* _WORK TO COMPLETE_
Scan the material below for every line with the string "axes", and copy those lines.

········

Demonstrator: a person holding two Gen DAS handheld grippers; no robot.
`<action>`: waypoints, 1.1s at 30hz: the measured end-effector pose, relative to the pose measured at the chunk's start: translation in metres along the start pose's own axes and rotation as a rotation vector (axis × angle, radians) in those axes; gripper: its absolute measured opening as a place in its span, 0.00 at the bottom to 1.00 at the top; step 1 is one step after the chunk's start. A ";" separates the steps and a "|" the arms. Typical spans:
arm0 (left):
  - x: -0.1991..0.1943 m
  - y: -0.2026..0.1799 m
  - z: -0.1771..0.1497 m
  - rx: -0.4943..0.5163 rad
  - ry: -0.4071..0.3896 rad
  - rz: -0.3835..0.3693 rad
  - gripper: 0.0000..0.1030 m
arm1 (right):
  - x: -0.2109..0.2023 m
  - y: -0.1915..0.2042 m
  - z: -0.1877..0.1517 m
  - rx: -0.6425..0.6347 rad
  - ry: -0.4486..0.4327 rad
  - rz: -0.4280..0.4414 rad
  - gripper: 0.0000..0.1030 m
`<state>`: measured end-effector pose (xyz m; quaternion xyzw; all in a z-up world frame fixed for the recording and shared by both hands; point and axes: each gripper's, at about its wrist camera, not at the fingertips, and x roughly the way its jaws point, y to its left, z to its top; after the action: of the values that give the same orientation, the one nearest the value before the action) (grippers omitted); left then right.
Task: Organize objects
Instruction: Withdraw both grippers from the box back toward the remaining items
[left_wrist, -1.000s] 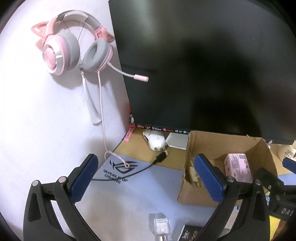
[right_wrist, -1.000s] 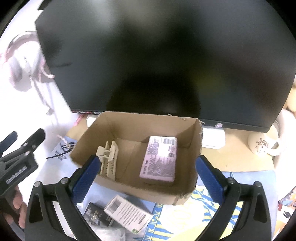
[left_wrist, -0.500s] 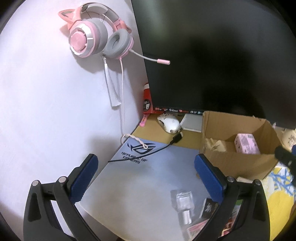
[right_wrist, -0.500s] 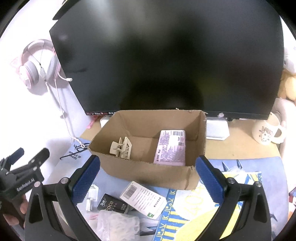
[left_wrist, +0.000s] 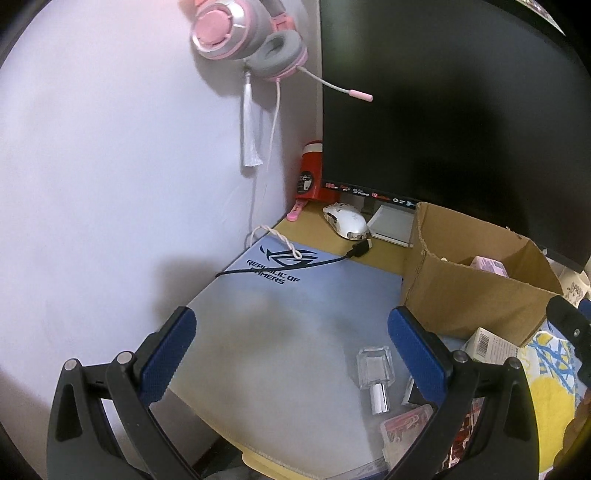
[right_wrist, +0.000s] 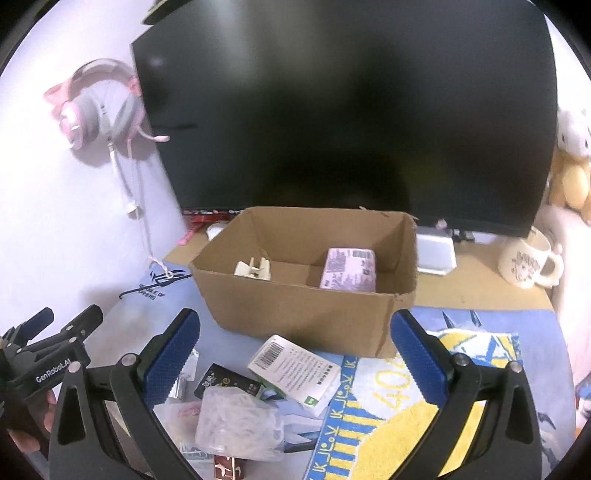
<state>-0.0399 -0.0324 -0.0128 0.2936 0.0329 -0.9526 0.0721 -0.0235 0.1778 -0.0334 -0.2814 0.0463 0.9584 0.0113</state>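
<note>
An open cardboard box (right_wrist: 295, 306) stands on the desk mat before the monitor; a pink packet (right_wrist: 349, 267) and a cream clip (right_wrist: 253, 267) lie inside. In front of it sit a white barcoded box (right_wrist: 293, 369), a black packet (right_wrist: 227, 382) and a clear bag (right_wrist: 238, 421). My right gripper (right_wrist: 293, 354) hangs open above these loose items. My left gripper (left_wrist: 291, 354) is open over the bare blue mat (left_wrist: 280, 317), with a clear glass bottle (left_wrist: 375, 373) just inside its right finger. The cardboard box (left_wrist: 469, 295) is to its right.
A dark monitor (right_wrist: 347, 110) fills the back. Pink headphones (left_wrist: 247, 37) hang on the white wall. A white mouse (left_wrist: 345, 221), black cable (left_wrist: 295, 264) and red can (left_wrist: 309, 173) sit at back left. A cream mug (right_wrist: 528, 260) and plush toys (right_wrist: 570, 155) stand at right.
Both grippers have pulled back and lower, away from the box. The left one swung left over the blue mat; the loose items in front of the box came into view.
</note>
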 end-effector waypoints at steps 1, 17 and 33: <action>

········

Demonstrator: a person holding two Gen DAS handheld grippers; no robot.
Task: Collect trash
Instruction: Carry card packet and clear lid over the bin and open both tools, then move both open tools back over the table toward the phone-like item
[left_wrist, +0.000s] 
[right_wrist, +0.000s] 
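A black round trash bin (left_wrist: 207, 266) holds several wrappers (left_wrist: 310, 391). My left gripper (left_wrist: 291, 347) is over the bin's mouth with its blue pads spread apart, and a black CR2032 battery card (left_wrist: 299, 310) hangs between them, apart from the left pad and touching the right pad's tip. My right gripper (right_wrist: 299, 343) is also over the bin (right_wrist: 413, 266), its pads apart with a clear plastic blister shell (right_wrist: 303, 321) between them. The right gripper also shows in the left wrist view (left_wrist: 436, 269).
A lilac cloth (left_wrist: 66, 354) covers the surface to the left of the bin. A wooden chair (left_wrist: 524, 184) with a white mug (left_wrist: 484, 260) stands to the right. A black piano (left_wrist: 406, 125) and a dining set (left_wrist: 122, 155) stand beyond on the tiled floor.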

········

* _OUTPUT FOR THIS TASK_
`<action>`: waypoints, 1.1s at 30hz: the measured end-effector pose, relative to the pose measured at the chunk's start: translation in metres along the start pose's own axes and rotation as a rotation vector (axis × angle, radians) in those axes; gripper: its absolute measured opening as a place in its span, 0.00 at the bottom to 1.00 at the top; step 1 is one step after the chunk's start. A ";" separates the steps and a "|" the arms. Typical spans:
`<state>`: measured end-effector pose (xyz m; quaternion xyzw; all in a z-up world frame fixed for the recording and shared by both hands; point and axes: each gripper's, at about its wrist camera, not at the fingertips, and x roughly the way its jaws point, y to its left, z to its top; after the action: of the values that give the same orientation, the one nearest the value before the action) (grippers omitted); left then right.

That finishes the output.